PM knowledge base skill for Claude Code. Karpathy's LLM Wiki pattern with supersession, privacy, crystallize, and qmd hybrid search.

README.md

llm-wiki-pm

License: MIT
Release
Claude Code
Stars

A Claude Code skill that turns your PM work into a persistent, compounding
knowledge base. Ingest meetings, analyst reports, and strategy docs.
Query across months of context. Let the agent handle the bookkeeping.

Based on Andrej Karpathy's LLM Wiki pattern,
tuned for product management: competitive intel, customer notes, strategy,
roadmap, AI market tracking.

Why

Most PM work today spreads across Slack threads, meeting transcripts, analyst
PDFs, and one-off notes. RAG tools like NotebookLM retrieve from raw sources
each query, so knowledge never compounds. Personal wikis fail because the
bookkeeping overhead outgrows the value.

This skill gives you the middle path: you curate sources, the agent maintains
an interlinked markdown wiki that stays current. Every ingest touches 5-15
pages. Every query cites specific wiki entries. The wiki compounds.

What you get

  • Three-layer architecture: immutable raw/ sources, agent-owned wiki
    pages, and SCHEMA.md governing structure
  • Ingest / query / update / lint / archive flows with discipline guardrails
  • Supersession with auto-redirect of inbound links
  • Crystallize pattern: transcripts become structured decision digests
  • Privacy-first: pre-ingest filter + private: frontmatter flag
  • Bundled wiki-search: semantic + TF-IDF search over your whole wiki (auto-indexes on startup)
  • Obsidian-compatible: works as a vault out of the box
  • Worker agents: five subagents (indexer, fetcher, link-validator, lint, people-updater)
    handle expensive ops without bloating the lead session
  • Role packs: PM, researcher, executive, founder personas tune proactive
    recall sensitivity, output format, and crystallize templates per session
  • Sub-skills (optional, install as needed):
    • llm-wiki-brief — daily/weekly briefs, tag digests, coverage brief
    • llm-wiki-prd — PRD drafts, user stories, release notes (wiki-grounded, no fabrication)
    • llm-wiki-research — research sprints, competitive deep dives, stub enrichment
    • llm-wiki-crm — relationship health, account health dashboard, feature ask tracker, auto-enrichment
  • MY-INTEGRATIONS.md: learned source routing — auto-populated from actual ingest activity
  • Next.js embed path for platform deployments

Install

Option A: Claude Code plugin (recommended)
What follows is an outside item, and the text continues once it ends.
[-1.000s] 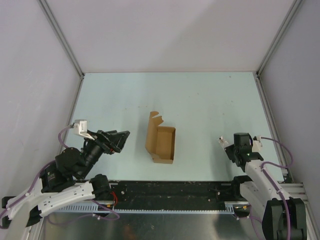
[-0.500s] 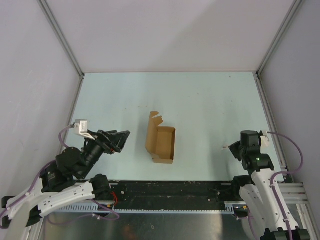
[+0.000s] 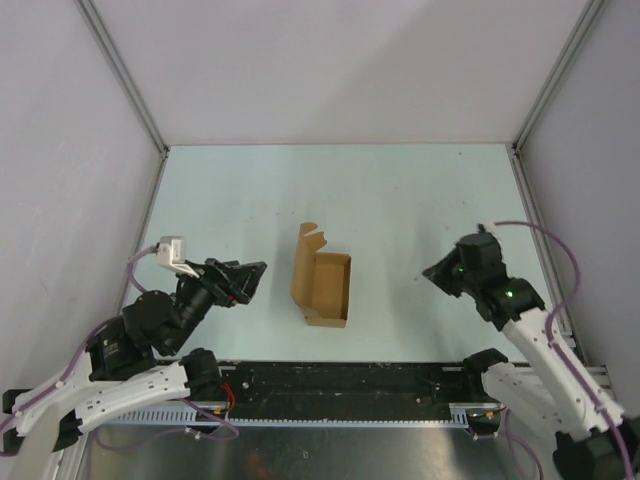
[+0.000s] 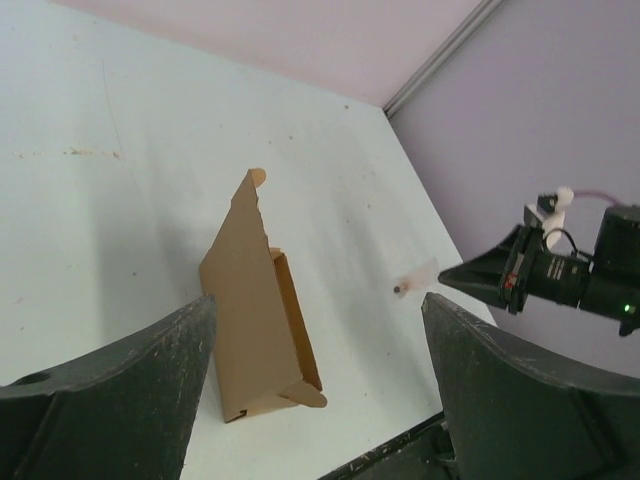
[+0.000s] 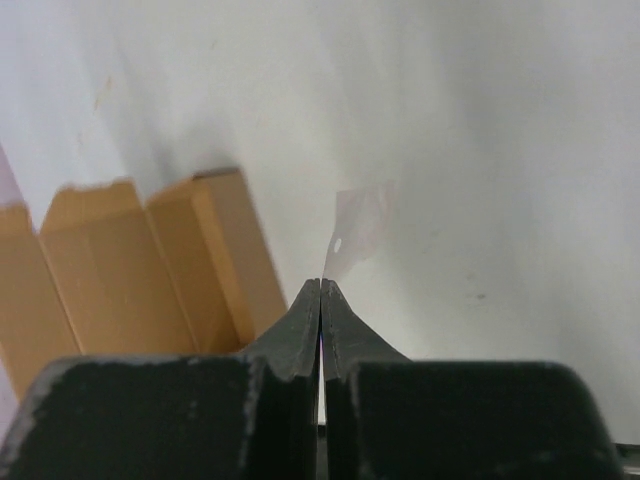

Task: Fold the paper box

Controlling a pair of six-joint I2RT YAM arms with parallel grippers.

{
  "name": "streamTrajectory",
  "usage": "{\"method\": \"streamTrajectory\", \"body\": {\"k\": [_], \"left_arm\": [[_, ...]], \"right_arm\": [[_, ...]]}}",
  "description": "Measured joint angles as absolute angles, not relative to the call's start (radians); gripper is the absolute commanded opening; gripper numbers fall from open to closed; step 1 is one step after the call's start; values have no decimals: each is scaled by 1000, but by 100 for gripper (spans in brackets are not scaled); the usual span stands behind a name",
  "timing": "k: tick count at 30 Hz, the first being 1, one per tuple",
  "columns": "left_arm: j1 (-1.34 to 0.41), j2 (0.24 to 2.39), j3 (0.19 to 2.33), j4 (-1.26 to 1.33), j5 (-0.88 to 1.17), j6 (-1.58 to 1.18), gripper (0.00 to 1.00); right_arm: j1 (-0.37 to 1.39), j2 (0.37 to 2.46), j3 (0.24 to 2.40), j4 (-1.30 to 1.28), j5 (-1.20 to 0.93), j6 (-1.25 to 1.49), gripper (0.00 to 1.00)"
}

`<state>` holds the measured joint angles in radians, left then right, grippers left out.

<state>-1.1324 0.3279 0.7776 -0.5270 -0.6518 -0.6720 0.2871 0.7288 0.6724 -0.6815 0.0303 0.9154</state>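
The brown paper box [image 3: 322,288] sits partly folded on the table's middle, one tall flap standing on its left side, its top open. It also shows in the left wrist view [image 4: 250,300] and in the right wrist view [image 5: 130,270]. My left gripper [image 3: 250,273] is open and empty, left of the box and pointing at it; the box lies ahead between its fingers [image 4: 318,300]. My right gripper [image 3: 430,272] is right of the box, apart from it, shut [image 5: 320,285] on a tiny translucent white slip [image 5: 358,228], which also shows in the left wrist view [image 4: 416,277].
The pale table [image 3: 400,200] is walled at the back and both sides, with metal corner posts [image 3: 120,70]. A black rail [image 3: 340,382] runs along the near edge between the arm bases.
My right arm has lifted and swung left, its gripper turning toward the box with the white slip still in its tips. My left gripper has shifted slightly right. The box has not moved.
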Motion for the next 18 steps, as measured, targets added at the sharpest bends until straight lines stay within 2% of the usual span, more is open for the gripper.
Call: {"method": "streamTrajectory", "body": {"k": [6, 8, 18], "left_arm": [[-1132, 355, 777, -527, -652, -672, 89], [-1132, 355, 777, -527, -652, -672, 89], [-1132, 338, 765, -527, -653, -672, 89]], "right_arm": [[618, 962, 841, -595, 80, 912, 0], [677, 1022, 889, -551, 89, 906, 0], [768, 1248, 997, -358, 42, 884, 0]]}}
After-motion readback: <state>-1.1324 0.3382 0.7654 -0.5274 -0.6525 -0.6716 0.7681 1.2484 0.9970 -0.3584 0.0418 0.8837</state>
claude plugin marketplace add anh-chu/llm-wiki-pm
claude plugin install llm-wiki-pm@anh-chu-plugins

Option B: Standalone skill via npx skills

npx skills add anh-chu/llm-wiki-pm --skill llm-wiki-pm -a claude-code -g

Install individual sub-skills the same way:

npx skills add anh-chu/llm-wiki-pm --skill llm-wiki-crm -a claude-code -g
npx skills add anh-chu/llm-wiki-pm --skill llm-wiki-brief -a claude-code -g

This installs the skill with all its scripts, templates, and references. What you don't get without the full plugin: session hooks (auto-scaffold, wikilink validation, log rotation), worker agents, and role packs. Core wiki operations (ingest, query, update, lint) work fine — you just need to create the wiki directory structure manually on first use.
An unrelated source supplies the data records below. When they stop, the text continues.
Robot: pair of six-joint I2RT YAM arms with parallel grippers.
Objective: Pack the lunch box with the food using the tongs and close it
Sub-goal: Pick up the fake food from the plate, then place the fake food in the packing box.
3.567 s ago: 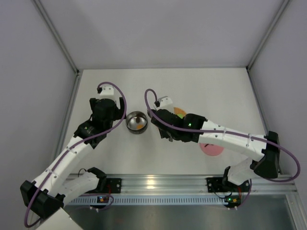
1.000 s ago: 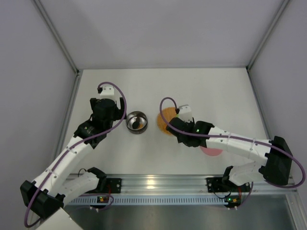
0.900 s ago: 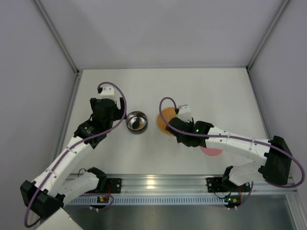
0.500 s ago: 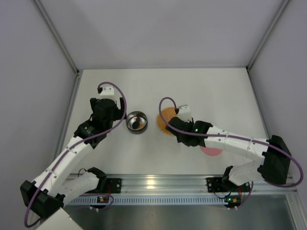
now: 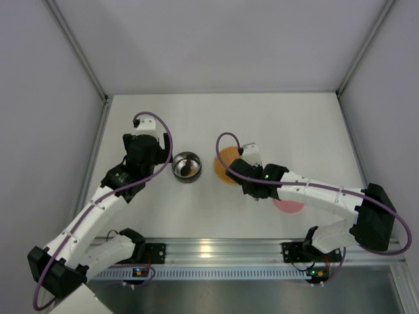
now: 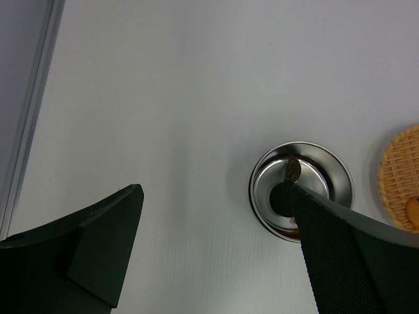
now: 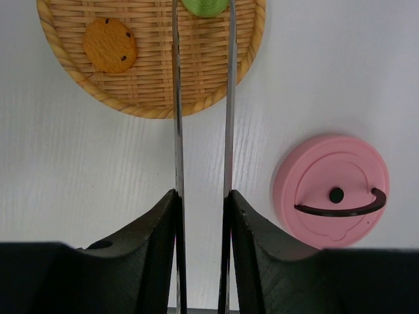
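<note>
The thin silver-grey metal tongs (image 7: 177, 131) are springy and slick. The right end effector (image 7: 201, 203) has them pinched well back on their two long arms, its fingers (image 7: 163, 222) pressed against the outer faces. The arms run nearly parallel, and the tips reach a green round piece (image 7: 205, 6) at the far edge of the flat orange woven disc (image 7: 157, 78). Whether the tips touch it is cut off by the frame.

The piece looks light, stiff and smooth-edged, so it will probably slip unless squeezed across its widest part, gently and level. An orange round piece (image 7: 110, 44) with dark specks lies on the same disc, apart from the tongs.

The left end effector (image 6: 208, 196) is spread wide and holds nothing, hanging over the small round shiny steel bowl (image 6: 324, 167) on the white desk (image 5: 262, 124).

- **Count:** one bowl, one pair of tongs, one disc and one pink domed lid (image 7: 327, 170), which lies handle-up just beside the disc.
- **On the disc:** two pieces.
- **In the bowl:** a ribbed brown piece (image 6: 291, 171) and an orange sliver (image 6: 292, 231) at the near rim. A dark blob beside the brown one cannot be told apart from the finger.
</note>
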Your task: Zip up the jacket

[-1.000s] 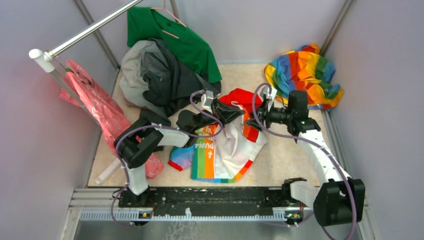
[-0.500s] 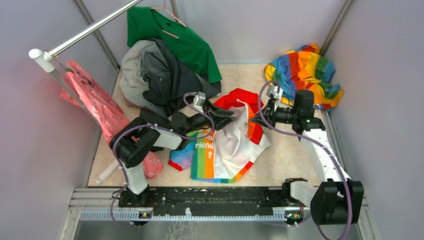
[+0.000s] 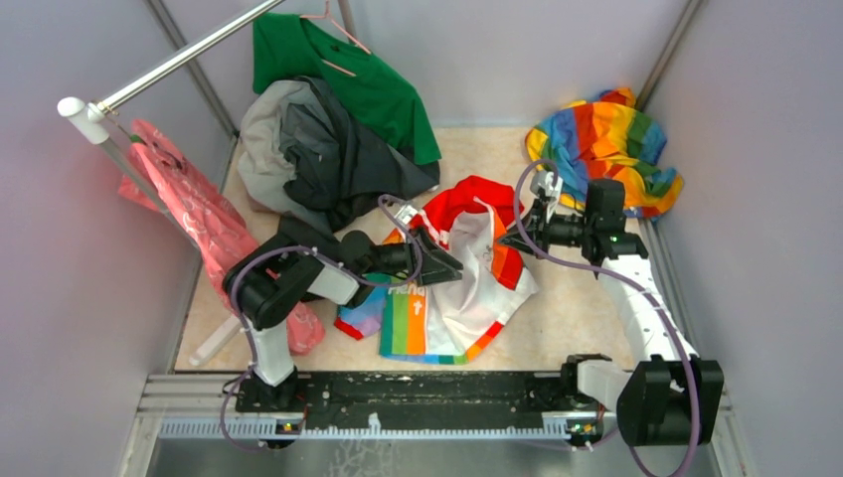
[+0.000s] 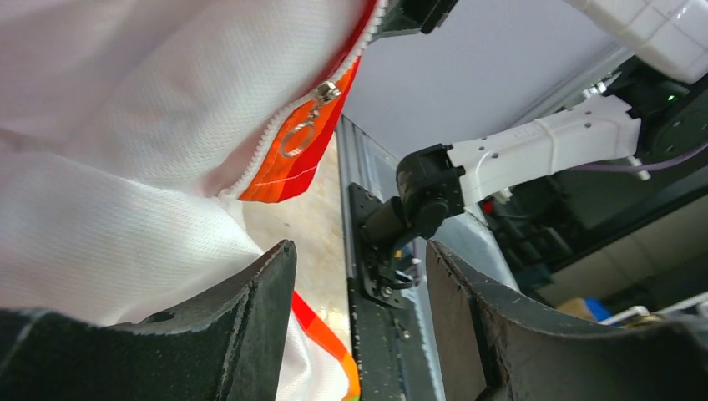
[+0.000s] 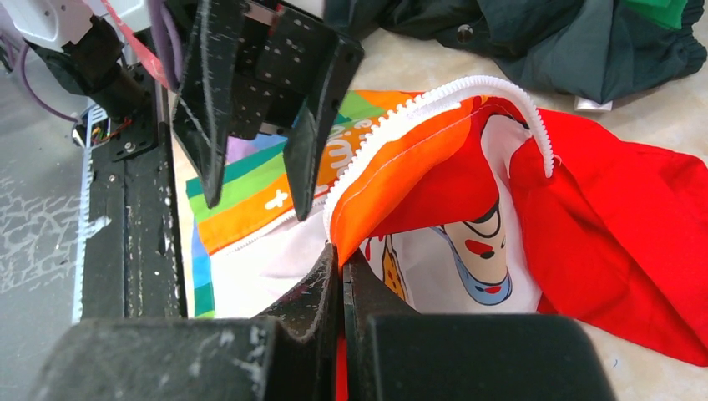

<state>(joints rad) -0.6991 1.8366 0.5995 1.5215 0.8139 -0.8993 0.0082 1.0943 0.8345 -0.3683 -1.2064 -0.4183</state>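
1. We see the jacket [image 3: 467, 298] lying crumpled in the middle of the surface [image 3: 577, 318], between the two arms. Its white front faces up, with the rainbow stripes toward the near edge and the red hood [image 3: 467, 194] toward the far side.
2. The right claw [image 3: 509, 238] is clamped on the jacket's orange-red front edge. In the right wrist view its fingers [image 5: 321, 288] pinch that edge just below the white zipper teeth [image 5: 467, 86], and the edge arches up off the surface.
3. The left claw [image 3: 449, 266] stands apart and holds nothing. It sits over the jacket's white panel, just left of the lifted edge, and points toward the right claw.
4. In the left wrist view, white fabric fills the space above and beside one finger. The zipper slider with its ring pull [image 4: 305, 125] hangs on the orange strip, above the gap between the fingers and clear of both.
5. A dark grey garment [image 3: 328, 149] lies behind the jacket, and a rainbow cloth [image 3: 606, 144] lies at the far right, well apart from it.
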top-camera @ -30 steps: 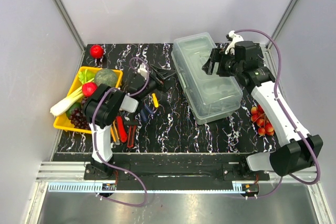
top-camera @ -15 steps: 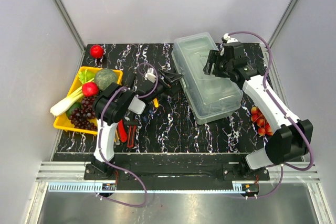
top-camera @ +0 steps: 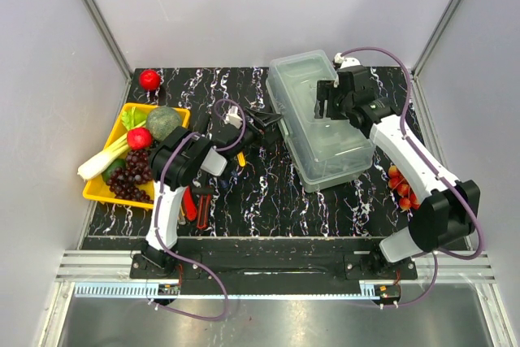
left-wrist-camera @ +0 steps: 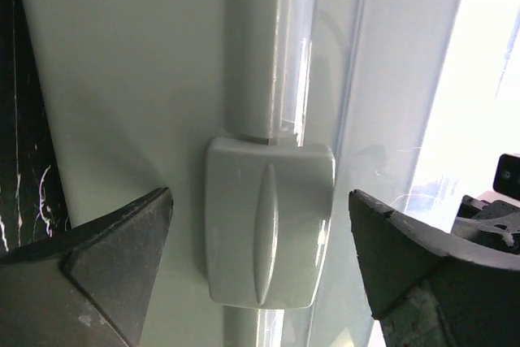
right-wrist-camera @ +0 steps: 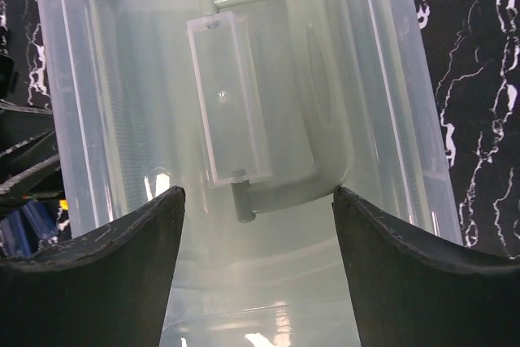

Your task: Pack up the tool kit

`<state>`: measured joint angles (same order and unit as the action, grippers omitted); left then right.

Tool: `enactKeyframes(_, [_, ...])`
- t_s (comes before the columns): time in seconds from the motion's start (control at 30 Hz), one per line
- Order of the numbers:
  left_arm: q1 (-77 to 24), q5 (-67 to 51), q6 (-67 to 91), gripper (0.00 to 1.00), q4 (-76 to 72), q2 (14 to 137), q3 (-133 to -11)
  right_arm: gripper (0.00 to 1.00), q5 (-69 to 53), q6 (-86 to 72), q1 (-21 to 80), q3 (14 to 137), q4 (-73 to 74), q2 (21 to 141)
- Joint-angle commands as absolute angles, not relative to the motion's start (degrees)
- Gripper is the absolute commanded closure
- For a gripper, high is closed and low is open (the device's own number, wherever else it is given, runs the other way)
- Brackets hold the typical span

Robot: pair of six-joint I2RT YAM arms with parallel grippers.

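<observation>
The clear plastic tool box [top-camera: 341, 156] lies shut at the centre right of the table. My left gripper [top-camera: 266, 123] is open at the box's left side; in the left wrist view [left-wrist-camera: 260, 194] its fingers stand either side of the white latch [left-wrist-camera: 268, 221] without touching it. My right gripper [top-camera: 323, 106] is open above the lid; in the right wrist view [right-wrist-camera: 257, 191] it hovers over the lid's clear handle [right-wrist-camera: 231, 111]. Loose tools lie left of the box: a yellow-handled one [top-camera: 240, 156] and red-handled ones [top-camera: 188, 201]; my left arm partly hides them.
A yellow tray [top-camera: 96, 191] with leek, grapes and other produce sits at the left edge. A red fruit [top-camera: 149, 79] lies at the back left. A cluster of small red fruits [top-camera: 405, 187] lies right of the box, beside my right arm.
My left gripper has swung right from the tool pile to the box's left side. My right gripper has shifted a little left over the lid.
</observation>
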<state>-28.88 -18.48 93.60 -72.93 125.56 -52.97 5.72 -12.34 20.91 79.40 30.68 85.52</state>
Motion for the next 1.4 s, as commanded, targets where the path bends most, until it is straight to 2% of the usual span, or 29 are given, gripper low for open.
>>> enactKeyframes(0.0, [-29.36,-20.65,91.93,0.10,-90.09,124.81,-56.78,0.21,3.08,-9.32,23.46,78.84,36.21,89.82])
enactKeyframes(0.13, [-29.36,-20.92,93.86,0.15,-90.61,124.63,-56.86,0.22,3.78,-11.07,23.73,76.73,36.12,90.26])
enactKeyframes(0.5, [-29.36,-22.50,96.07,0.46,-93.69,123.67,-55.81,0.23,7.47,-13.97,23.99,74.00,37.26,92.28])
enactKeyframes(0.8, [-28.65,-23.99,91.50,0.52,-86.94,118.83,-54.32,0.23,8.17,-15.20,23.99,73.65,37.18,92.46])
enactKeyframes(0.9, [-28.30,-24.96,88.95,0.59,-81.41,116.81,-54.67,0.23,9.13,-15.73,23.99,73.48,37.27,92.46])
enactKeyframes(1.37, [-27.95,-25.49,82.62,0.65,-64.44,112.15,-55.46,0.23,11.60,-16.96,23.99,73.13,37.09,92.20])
Option C: Symlink from a clone

git clone https://github.com/anh-chu/llm-wiki-pm ~/llm-wiki-pm
mkdir -p ~/.claude/skills
ln -s ~/llm-wiki-pm/skills/llm-wiki-pm ~/.claude/skills/llm-wiki-pm

Same trade-offs as Option B. For hook automation and auto-scaffold, also install the plugin:

claude plugin install llm-wiki-pm@anh-chu-plugins

Then: start Claude Code

Restart Claude Code after enabling the plugin. You will be prompted for your wiki path and domain. The SessionStart hook creates the wiki directory on the first session start.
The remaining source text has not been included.